Trump e a Luta pela 'Originalidade Infinita'
Como a Inteligência Artificial Transforma a Comunicação Política e a Dinâmica do Debate Público

A Nova Fronteira da Comunicação Política
Uma das últimas publicações do presidente americano, Donald Trump, em sua rede social transcende a mera estética kitsch. Produzida por inteligência artificial, a imagem apresentava o republicano vestido de Jesus Cristo, emanando uma luz brilhante das mãos em um gesto de cura direcionado a um homem. Ao fundo, símbolos como a águia americana, a estátua da Liberdade, caças e militares estão presentes, evocando uma mistura de patriotismo e religiosidade.

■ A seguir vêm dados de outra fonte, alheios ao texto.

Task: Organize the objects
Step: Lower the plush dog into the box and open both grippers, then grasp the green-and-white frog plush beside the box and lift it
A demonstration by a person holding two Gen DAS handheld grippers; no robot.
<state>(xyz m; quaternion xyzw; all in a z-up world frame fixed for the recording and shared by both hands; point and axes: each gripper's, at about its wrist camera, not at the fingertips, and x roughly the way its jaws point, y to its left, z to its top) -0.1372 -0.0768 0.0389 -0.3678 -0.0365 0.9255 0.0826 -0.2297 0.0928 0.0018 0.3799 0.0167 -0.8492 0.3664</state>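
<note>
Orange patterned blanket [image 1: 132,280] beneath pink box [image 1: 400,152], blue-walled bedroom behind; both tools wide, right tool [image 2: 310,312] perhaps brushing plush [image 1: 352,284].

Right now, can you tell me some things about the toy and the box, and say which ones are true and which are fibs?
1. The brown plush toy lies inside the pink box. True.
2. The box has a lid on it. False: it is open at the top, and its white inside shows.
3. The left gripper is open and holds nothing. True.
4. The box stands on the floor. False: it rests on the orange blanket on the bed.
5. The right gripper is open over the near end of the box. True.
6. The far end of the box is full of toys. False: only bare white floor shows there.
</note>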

A Engenharia Política nas Mãos da IA
Minimizada pelo próprio presidente como um equívoco, a peça é, na verdade, uma manobra de engenharia política de alta precisão. Na era da inteligência artificial generativa, o bizarro não é um erro de cálculo, mas um instrumento para romper as defesas cognitivas do eleitor e "controlar" a opinião pública por meio da atenção atrativa (mobilização) e aversiva (críticas).
A Eficácia da Trollagem Política
Para os seguidores e eleitores de Trump, a trollagem com o papa Leão 14 mobiliza, engaja, vira graça e tema de discussão. Com sinal invertido, a mensagem do presidente captura a atenção dos adversários e da imprensa por meio da indignação, repulsa e choque.
O Desafio da Atenção na Era Digital
Por que essa estratégia tende a ser eficiente? Em 1971, Herbert Simon alertou que a mente humana opera como um sistema de processamento serial de informações, uma característica que nos obriga a prestar atenção em uma coisa por vez. Nesse modelo, a abundância informacional implica pobreza de atenção. Resumidamente, quando a oferta de estímulos é muito alta, como temos hoje no contexto digital, ser visto pela audiência torna-se tarefa mais árdua.
A Luta pela 'Originalidade Infinita'
Estamos em 2026, quatro anos após o lançamento da IA. As facilidades de produção de conteúdo sintético amplificam a saturação do ambiente informacional. Tudo é ainda mais veloz, abundante e interminável, tornando a atenção do público ainda mais escassa. Essa dinâmica intensifica o que Michael Goldhaber chamou, em 1997, de uma corrida pela "originalidade infinita". Para ser notado, não basta publicar; é preciso surpreender, chocar cotidianamente, porque, como definiriam outros pesquisadores, o que era surpreendente ontem torna-se muito chato hoje.
A Deterioração da Esfera Pública
Do ponto de vista do debate público, a lógica da "originalidade infinita" operada pelas facilidades da IA é perversa. Se o custo para gerar impacto é hoje nulo, enquanto a recompensa em atenção com conteúdos que chocam é quase certa, temos uma nova escalada na deterioração da esfera pública.
A Hipermobilização Permanente
Na estratégia política da hipermobilização permanente via IA, da qual Trump é a expressão mais evidente, a agenda pública é sequestrada pelo bizarro. É uma luta de soma zero. Quando o líder americano mobiliza o país em torno de uma imagem fabricada que choca, ele força os eleitores e a imprensa a abandonarem a discussão sobre outros temas. O debate público deixa de ser sobre a política externa de Trump para se concentrar na estranheza da mensagem orientada para circular no digital já tão saturado e interromper outras agendas e fluxos de informação.
Reflexões Finais
A incessante luta por atenção na era da inteligência artificial não é apenas uma questão de comunicação política; é uma reflexão sobre como a sociedade estará disposta a reagir a esses novos paradigmas. Onde encontraremos o equilíbrio entre a criatividade necessária para se destacar e a responsabilidade na construção de um debate público saudável?